Methodology

APARTMENT DEVELOPMENT FRAMEWORK

The Apartment Development Framework is intended to provide a simplified structure of a typical apartment cash flow to help demonstrate how external cost drivers can impact rents and development feasibility. This framework builds off work from the Urban Land Institute and Enterprise Community Partners’ 2014 report “Bending the Cost Curve,” as well as Rick Peiser’s “Professional Real Estate Development: The ULI Guide to Business” from 2012.

To test the effect of various regulatory and market impacts on a prototypical apartment development, HR&A developed a high-level proforma to model a hypothetical apartment’s financial return based on costs, revenues, and capital assumptions.

DEVELOPING THE APARTMENT DEVELOPMENT FRAMEWORK

The apartment development framework was a result of an iterative design process that builds off the understanding that development costs influence the operating costs for a property, which determine the rent required to make a project feasible. Constructing new apartments incurs development costs – land costs, hard costs (labor and building materials), and soft costs (design, entitlements, and permitting) that are largely paid for with external financing. As development costs increase, more financing is required to cover these costs – increasing overall operating expenses. In turn, these operating expenses are supported by the revenue that a project can generate through rent. As operating expenses increase, the rent must increase in tandem to support the project and maintain feasibility.

DEVELOPMENT COSTS

Costs associated with planning, designing, and constructing apartments. These costs are further divided into three categories:

OPERATING EXPENSES

Costs associated with operating and maintaining apartments after construction.

REVENUE

Income generated by the property.

TESTING REGULATORY AND MARKET IMPACTS

The apartment development framework was used to develop a high-level proforma to evaluate the impacts of regulation on a hypothetical apartment project. To ground the proforma and develop assumptions, HR&A selected a prototypical garden-style apartment in a strong second-tier market. Garden apartments are low-rise multifamily communities, characterized by a considerable amount of open space around multiple buildings and surface parking. These communities can be found across the country – at the outer edges of cities and in suburbs.

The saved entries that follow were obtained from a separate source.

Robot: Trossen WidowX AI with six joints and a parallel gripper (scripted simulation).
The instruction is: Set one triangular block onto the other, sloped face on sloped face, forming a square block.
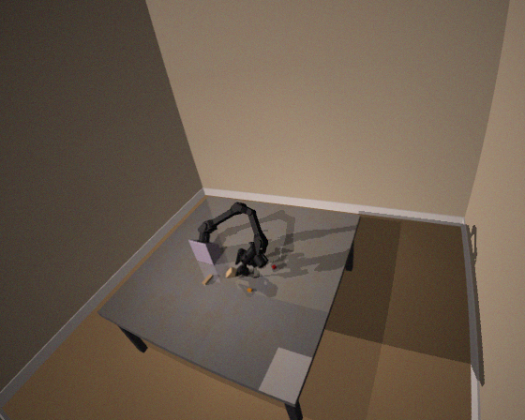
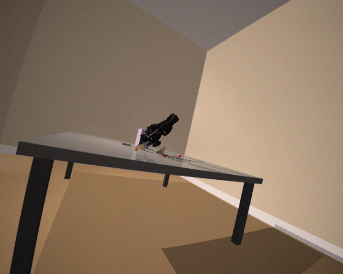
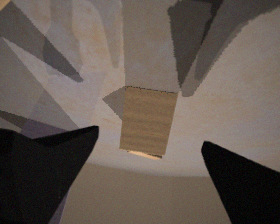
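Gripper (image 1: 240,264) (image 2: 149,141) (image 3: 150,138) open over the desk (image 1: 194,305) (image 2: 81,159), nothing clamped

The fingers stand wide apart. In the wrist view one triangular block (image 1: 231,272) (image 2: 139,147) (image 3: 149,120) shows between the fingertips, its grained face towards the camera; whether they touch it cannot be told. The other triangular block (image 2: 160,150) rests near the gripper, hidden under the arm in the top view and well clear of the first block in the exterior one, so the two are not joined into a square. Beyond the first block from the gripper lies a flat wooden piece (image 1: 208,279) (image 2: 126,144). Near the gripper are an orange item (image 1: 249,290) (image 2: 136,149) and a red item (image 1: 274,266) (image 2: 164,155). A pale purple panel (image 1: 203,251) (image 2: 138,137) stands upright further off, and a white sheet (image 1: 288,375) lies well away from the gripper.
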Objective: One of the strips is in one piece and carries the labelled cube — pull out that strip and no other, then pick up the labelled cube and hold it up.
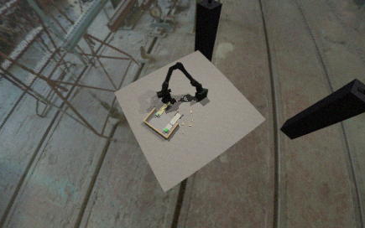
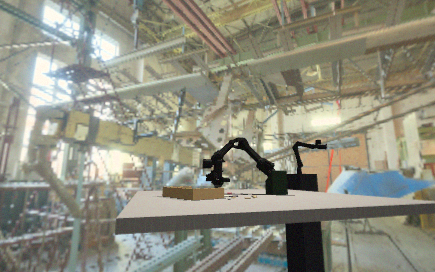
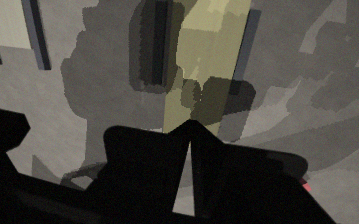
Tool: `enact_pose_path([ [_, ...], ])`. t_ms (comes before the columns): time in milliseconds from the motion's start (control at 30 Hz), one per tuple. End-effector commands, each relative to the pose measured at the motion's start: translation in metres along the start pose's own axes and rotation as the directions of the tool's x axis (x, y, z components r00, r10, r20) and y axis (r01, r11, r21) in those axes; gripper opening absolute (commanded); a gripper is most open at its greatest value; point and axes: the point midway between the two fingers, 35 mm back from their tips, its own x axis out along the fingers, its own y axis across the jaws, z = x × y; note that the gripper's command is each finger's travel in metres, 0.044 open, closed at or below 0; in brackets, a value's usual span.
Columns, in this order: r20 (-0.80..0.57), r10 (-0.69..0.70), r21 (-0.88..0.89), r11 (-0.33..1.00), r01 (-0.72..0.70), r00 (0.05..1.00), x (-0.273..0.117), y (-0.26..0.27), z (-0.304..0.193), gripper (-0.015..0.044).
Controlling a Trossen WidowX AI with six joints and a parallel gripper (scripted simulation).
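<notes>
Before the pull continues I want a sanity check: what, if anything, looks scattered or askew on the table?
Several small tan bits lie scattered on the grey table beside the wooden open-sided frame, like loose fragments. The closed black gripper sits over the yellowish strip.

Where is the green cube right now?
In the top view, the green cube sits inside the wooden tray, at its near corner, on the end of the pale strip, away from the gripper.
</notes>
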Motion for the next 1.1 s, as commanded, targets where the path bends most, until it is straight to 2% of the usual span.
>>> enact_pose_path([
  [0,-0.022,0.010,-0.009,1.000,-0.010,1.000,0.006,0.003,-0.012,0.0000],
  [1067,-0.024,0.010,-0.011,1.000,-0.010,1.000,0.005,0.003,-0.062,0.0000],
])
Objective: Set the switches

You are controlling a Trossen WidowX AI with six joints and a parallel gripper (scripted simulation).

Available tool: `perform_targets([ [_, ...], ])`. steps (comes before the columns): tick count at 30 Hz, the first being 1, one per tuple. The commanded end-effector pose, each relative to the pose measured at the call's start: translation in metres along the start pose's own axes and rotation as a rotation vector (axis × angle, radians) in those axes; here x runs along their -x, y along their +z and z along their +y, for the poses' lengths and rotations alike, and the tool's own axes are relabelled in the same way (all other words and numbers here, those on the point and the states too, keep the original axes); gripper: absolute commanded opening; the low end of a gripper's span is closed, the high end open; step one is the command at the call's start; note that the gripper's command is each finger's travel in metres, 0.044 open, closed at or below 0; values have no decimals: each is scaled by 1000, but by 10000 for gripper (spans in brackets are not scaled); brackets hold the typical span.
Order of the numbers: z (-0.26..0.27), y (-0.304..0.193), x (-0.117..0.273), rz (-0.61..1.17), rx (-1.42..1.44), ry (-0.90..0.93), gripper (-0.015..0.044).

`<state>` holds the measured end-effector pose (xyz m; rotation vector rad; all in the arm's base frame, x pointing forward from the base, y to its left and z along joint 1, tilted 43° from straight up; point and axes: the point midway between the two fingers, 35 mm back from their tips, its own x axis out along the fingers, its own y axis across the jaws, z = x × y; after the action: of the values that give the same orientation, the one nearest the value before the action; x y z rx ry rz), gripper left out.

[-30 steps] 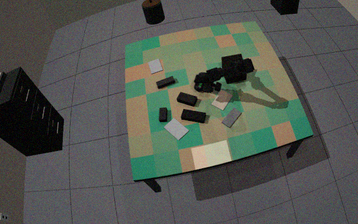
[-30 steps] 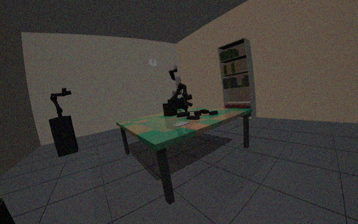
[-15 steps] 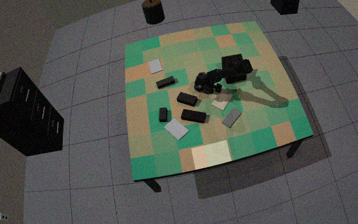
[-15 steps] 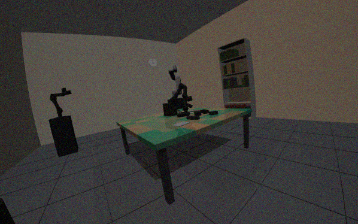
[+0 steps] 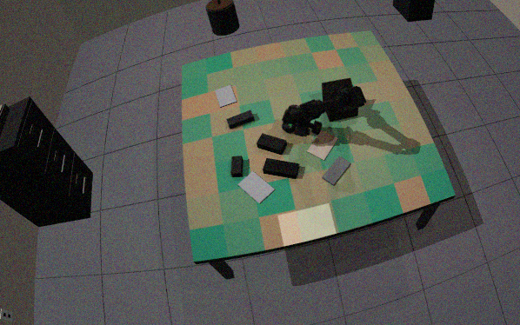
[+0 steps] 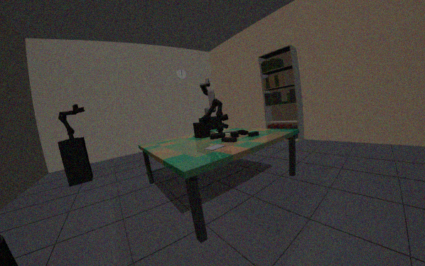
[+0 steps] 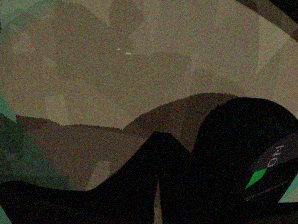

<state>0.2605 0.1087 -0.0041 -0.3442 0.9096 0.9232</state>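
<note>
The controller unit (image 7: 270,161) (image 6: 217,136) is dark. In the wrist view it is at the right, partly covered by the black fingers. One white "ON" mark and one green switch end show there; the other switches are hidden or in shadow. In the exterior view it appears low beside the arm's base; in the top view the arm seems to cover it. My gripper (image 7: 160,139) (image 6: 221,131) is shut with nothing visible between the fingers, low and close over the unit. Contact cannot be told. The underside label is not visible.
Dark blocks (image 5: 240,119) (image 5: 271,143) (image 5: 281,168) and a smaller block (image 5: 236,166) lie around the arm's front. Pale flat plates (image 5: 226,96) (image 5: 256,187) (image 5: 323,149) and a grey plate (image 5: 336,170) lie on the patchwork table (image 5: 206,200). The arm's base (image 5: 338,104) stands behind.
</note>
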Motion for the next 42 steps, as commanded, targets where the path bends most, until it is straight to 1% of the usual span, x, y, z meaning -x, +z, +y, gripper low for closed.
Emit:
perform_targets([
  [1,-4,1,-1,-2,5,-5,0],
  [28,-19,2,-5,-1,6,-6,0],
  [30,-11,0,3,2,-1,7,0],
  [33,-13,1,36,1,4,-2,0],
  [35,-11,1,51,0,6,-6,0],
  [42,-14,0,52,8,7,3,0],
])
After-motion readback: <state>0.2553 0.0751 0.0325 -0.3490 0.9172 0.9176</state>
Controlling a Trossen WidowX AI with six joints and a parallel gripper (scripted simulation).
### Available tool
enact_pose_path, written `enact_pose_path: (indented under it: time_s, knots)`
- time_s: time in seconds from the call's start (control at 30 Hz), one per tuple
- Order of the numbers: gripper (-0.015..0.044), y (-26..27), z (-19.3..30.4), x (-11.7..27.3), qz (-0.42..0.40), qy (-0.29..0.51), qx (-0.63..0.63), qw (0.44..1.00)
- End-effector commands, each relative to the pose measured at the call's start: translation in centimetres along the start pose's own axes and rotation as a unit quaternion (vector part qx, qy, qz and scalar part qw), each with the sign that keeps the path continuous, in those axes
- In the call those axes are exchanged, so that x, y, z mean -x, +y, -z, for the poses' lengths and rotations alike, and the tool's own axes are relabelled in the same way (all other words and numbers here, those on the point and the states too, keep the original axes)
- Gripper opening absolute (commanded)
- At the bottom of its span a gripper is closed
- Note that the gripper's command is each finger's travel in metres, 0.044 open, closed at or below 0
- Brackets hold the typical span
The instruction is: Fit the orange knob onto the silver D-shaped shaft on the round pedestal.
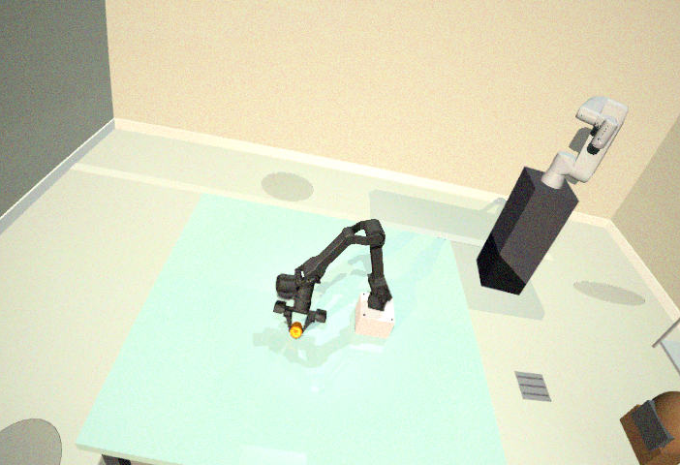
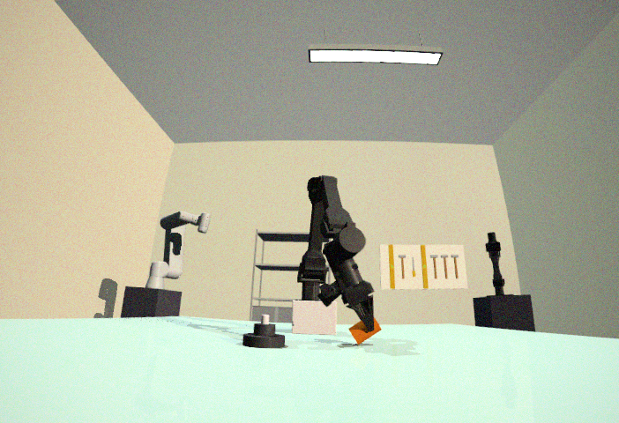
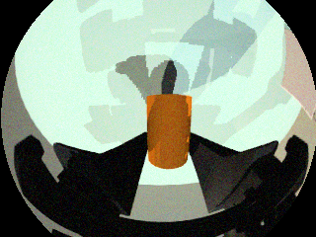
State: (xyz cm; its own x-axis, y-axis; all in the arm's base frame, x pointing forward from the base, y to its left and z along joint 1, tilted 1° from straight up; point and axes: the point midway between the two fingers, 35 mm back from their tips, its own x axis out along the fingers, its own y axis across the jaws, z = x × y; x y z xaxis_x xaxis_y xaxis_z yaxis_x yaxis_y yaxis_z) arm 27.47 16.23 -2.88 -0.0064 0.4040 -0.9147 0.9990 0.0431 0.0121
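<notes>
The orange knob (image 1: 295,331) (image 2: 358,333) (image 3: 169,120) is tilted, its lowest corner close to the table surface in the exterior view; I cannot tell whether it touches. My gripper (image 1: 296,326) (image 2: 369,327) (image 3: 168,136) is shut on the knob, with one finger on each side of it in the wrist view. The knob's hole cannot be made out. The round dark pedestal (image 2: 264,341) stands upright to the left of the gripper in the exterior view, with the pale shaft (image 2: 265,319) upright on top. The top view does not show the pedestal distinctly. The shaft's flat side cannot be made out.
The arm's pale pink base block (image 1: 374,325) (image 2: 314,317) stands on the pale green table (image 1: 214,394) (image 2: 170,379). In the exterior view it is behind and between the pedestal and knob. A white arm (image 1: 599,156) (image 2: 156,275) stands on a separate dark block.
</notes>
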Motion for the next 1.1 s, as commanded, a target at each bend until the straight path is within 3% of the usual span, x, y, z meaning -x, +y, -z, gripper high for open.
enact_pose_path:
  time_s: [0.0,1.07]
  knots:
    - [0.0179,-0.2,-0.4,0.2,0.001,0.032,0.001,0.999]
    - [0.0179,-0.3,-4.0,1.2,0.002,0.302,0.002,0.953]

HR&A sourced these assumptions through a survey instrument that was disseminated to NMHC members across the country that asked for development cost, revenue, and financial return assumptions. HR&A then verified and anonymized these responses into prototypical development typologies to test scenarios. This data was supplemented with a targeted multifamily market scan to gather rent, vacancy, construction cost, and operating cost information from a variety of proprietary data sources to ensure that the proforma was representative of the product type and not beholden to project-specific considerations. A full list of assumptions can be found in Table 1.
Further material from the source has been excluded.